I remember looking straight at him,
But it was like he was through a thousand shards of glass.
Breath caught in my throat,
Blades caught between my ribs.
I asked him:
"Why? Why do you let me suffer?"
Is it because I'm different?
Because I'm human? Or not?
Our suffering is exactly the same.
I wish you could look into my eyes,
And understand that I lost a brother, too.
Why won't you see me?
Why won't you hear me out?
I wish you could connect with me.
I don't want to be alone.
I don't want you to be alone.
I don't want people to suffer. I'm selfish, I know.
The threat of your violence makes me shiver
and shake,
It makes me cry.
But for just a moment, it also soothes me,
To know your touch is coming down like a comet,
Whether you caress me or strike me, I guess I won't care.
(Why don't you love me?
Is it because I don't love myself?)
God, please, I wail to the world.
Please either let my wrist go or dig deeper.

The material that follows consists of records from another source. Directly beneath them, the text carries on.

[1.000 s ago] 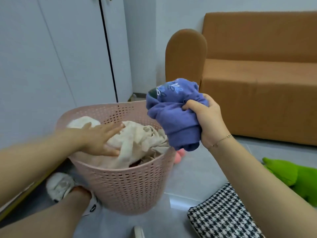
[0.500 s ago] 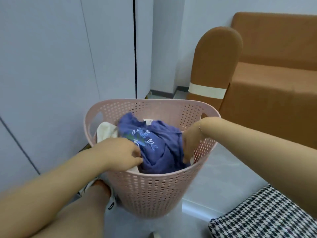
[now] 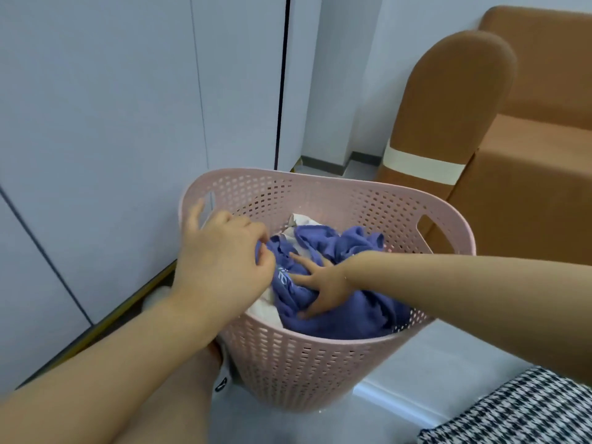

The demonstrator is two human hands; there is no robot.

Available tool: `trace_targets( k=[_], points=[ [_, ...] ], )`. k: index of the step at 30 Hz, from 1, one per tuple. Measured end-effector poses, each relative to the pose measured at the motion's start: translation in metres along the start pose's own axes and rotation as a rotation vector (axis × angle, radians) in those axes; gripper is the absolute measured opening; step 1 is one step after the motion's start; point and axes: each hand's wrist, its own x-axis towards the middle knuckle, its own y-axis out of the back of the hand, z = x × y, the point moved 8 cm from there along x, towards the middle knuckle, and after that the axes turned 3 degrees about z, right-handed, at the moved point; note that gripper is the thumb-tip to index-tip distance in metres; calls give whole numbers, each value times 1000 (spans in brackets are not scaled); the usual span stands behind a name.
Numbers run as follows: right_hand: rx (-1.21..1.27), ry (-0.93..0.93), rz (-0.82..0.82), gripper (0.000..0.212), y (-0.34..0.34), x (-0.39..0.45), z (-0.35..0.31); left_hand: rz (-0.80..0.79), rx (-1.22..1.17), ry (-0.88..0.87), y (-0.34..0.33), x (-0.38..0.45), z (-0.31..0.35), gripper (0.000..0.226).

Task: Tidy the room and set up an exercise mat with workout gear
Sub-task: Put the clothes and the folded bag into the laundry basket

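Whereas a second ago the right hand (image 3: 323, 285) held the purple garment (image 3: 349, 312) bunched above the pink laundry basket (image 3: 288, 373), the garment now lies inside it on the white cloth (image 3: 266, 310). The right hand presses it down with fingers spread; the left hand (image 3: 224, 267) pinches its edge. This item appears stowed, while the houndstooth cushion (image 3: 519, 415) remains on the floor.

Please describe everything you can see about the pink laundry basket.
The pink laundry basket looks like plastic, with perforated walls, a smooth rim and two handle slots. It stands upright on the floor beside the sofa arm. Inside lie a purple garment and pale cloth. The right hand presses the garment; the left hand pinches its edge.
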Motion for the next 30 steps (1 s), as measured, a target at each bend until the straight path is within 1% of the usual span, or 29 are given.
trace_targets(
  k=[2, 5, 7, 8, 10, 12, 13, 14, 15, 16, 17, 19, 20, 21, 23, 25, 28, 30],
  points=[
    [-119, -12, -55, 90, -22, 15, -6, -77, 18, 40, -7, 0, -1, 33],
    [-159, -53, -104, 92, -25, 23, -13, -195, 39, 45, -14, 3, 2, 29],
    [-111, -35, -85, 94, -10, 20, -14, -282, 55, 42, -20, 2, 1, 28],
    [-47, -19, -75, 96, -1, 16, -11, -290, 58, 33, -20, 1, 2, 29],
    [67, 20, -45, 102, 21, -1, 1, -234, 27, 21, -16, 2, 4, 30],
    [171, 52, 48, 101, 46, -25, 14, -168, -41, 29, -10, 2, 5, 31],
    [196, 63, 147, 98, 61, -35, 19, -144, -62, 26, -8, 2, 6, 31],
    [174, 58, 279, 93, 75, -44, 25, -139, -71, 27, -8, 3, 6, 31],
    [102, 16, 392, 89, 82, -48, 33, -141, -70, 27, -9, 4, 7, 32],
    [15, -49, 428, 91, 81, -48, 39, -151, -70, 30, -10, 5, 7, 32],
    [-42, -118, 359, 98, 68, -41, 46, -151, -76, 31, -10, 5, 8, 33],
    [-10, -240, 75, 106, 20, -21, 54, -153, -87, 31, -11, 6, 11, 34],
    [9, -270, -32, 104, -1, -12, 55, -150, -91, 22, -12, 6, 13, 34],
    [1, -282, -90, 100, -10, -7, 54, -136, -93, 12, -12, 7, 14, 34],
    [-45, -255, -90, 89, -3, -6, 46, -123, -110, 22, -12, 9, 14, 32],
    [-24, -231, -67, 83, 7, -12, 40, -112, -130, 19, -10, 9, 16, 33],
    [125, -282, -21, 92, 5, -18, 47, -114, -174, 40, -7, 9, 15, 38],
    [202, -273, -5, 93, 3, -30, 47, -128, -169, 37, -5, 8, 17, 34]
  ],
)
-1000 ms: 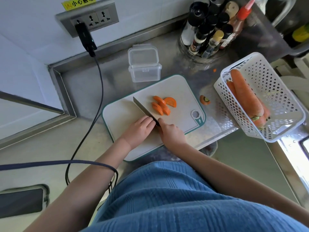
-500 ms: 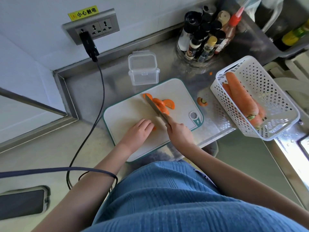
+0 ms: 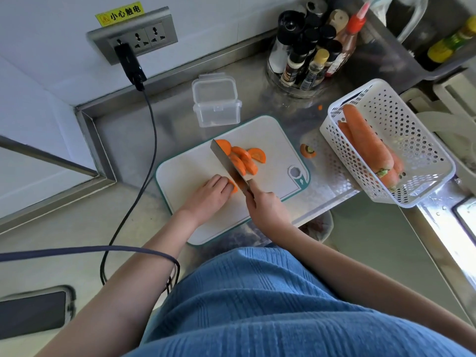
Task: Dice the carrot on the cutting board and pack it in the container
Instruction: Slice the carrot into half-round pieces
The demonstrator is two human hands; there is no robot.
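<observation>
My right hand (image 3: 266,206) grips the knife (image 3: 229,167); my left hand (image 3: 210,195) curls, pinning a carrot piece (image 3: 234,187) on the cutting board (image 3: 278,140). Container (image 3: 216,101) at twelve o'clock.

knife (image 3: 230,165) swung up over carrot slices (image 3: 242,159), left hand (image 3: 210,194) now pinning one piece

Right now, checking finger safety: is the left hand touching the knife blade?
Cannot tell. In the head view the left hand presses a carrot piece right beside the knife blade; its fingertips end near the blade, with no plain gap or contact.
</observation>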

I want your flesh to be knit to mine,
Or I want you to damn me to endless darkness.
Do something. I just cannot take
This merciless in-between,
This estuary of hopelessness and hope,
Of dreaming and waking,
This meteorite to perdition.
Help me understand why things are this way.
Show me the reason why.
And then, I want you to lay me to rest,
Make it silent, make it violent.
Make sure my blood catches in your mouth,
Make sure it takes seven years to rid yourself of me.